- Assigned task -
After finding the line containing "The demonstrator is" below, please output that line and each following one through the line containing "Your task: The", exactly as written.

[Data provided Boundary: Start]

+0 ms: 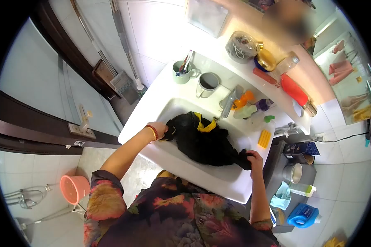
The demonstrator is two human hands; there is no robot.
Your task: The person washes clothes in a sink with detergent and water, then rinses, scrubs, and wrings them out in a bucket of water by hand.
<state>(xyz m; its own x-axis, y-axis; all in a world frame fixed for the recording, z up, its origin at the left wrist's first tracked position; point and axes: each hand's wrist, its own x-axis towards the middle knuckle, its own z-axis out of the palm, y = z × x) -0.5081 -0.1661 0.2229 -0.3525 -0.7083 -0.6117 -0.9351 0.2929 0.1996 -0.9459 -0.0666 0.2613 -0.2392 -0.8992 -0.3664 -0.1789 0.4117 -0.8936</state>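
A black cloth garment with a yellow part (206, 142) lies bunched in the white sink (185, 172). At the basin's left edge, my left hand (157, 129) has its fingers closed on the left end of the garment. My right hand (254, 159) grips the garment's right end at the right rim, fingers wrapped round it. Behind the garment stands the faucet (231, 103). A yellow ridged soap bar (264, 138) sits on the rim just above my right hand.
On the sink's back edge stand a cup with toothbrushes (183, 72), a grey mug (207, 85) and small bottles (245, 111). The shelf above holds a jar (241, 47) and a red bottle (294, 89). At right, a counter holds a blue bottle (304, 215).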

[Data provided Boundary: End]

- Task solution -
The demonstrator is two human hands; there is no robot.
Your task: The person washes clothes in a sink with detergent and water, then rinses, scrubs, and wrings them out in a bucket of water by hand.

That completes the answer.